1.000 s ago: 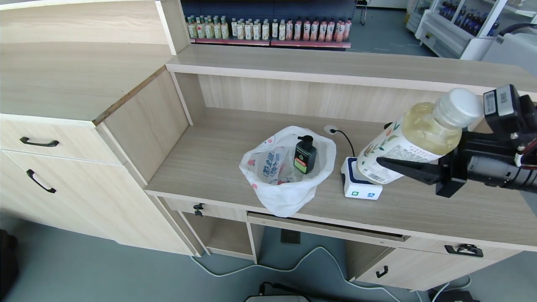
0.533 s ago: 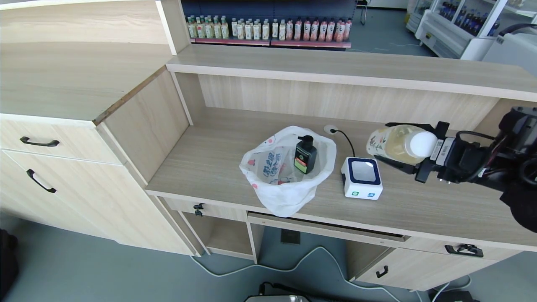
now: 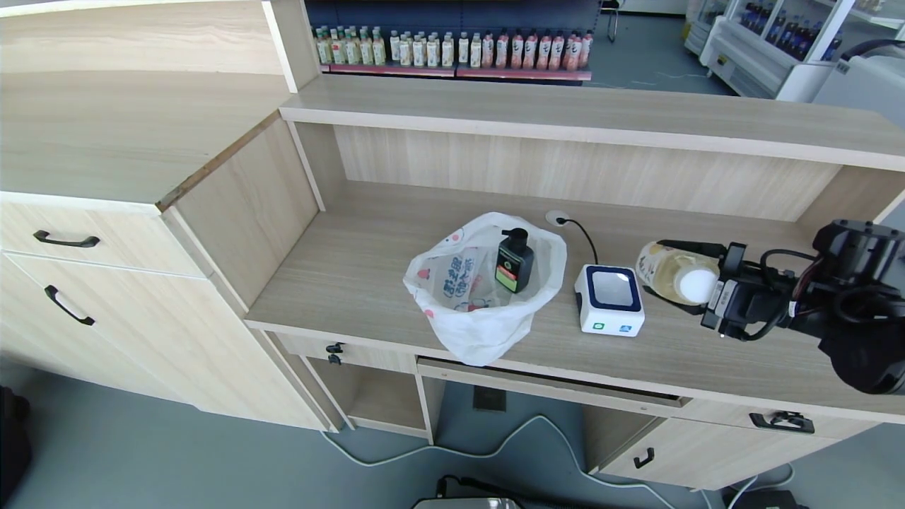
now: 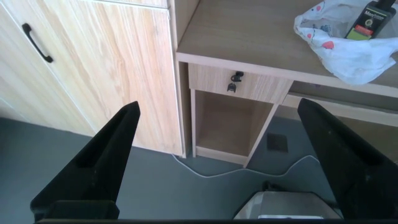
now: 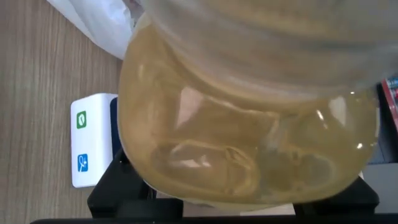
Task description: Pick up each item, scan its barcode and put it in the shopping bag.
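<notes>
Down from above the scanner (image 3: 609,298), the right gripper (image 3: 659,271) now sits low over the wooden counter (image 3: 368,268). It is clamped on the tea bottle (image 3: 675,272), which lies on its side just right of the scanner, cap toward the robot. Left of the scanner the white shopping bag (image 3: 474,318) stands open, a black pump bottle (image 3: 514,263) upright inside. Before the cabinet (image 4: 106,68) the left gripper (image 4: 219,104) hangs spread wide, holding nothing.
</notes>
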You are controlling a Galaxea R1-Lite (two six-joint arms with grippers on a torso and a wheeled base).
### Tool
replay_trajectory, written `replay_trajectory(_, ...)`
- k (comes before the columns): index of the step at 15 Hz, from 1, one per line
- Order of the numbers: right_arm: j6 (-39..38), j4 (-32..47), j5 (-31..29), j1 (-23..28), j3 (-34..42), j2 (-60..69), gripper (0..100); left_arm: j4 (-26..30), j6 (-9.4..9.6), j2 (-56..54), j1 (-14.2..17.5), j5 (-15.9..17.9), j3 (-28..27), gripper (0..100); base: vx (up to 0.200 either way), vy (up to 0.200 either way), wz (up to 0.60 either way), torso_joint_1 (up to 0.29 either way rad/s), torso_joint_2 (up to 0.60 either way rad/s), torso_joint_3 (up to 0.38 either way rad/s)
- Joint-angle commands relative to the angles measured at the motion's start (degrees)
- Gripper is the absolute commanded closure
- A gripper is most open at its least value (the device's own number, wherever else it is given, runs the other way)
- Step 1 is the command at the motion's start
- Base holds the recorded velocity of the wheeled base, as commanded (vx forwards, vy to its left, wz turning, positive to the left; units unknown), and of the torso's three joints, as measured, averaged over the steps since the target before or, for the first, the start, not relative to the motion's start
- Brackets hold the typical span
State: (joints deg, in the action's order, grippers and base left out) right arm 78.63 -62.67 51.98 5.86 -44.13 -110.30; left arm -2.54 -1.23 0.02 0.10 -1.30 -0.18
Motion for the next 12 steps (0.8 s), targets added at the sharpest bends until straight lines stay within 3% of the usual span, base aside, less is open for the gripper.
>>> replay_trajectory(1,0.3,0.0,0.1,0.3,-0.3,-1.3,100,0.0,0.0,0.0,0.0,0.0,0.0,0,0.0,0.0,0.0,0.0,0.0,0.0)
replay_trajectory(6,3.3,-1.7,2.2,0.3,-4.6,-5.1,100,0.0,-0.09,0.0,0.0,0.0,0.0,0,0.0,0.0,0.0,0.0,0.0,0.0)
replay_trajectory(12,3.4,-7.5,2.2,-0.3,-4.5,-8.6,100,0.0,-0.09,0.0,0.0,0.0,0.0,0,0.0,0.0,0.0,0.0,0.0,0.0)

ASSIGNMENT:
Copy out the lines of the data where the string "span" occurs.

RESULT OF THE EXERCISE:
- Brackets hold the typical span
Motion for the next 12 steps (0.8 s), targets added at the sharpest bends until straight lines stay within 3% of the usual span, base aside, less is open for the gripper.

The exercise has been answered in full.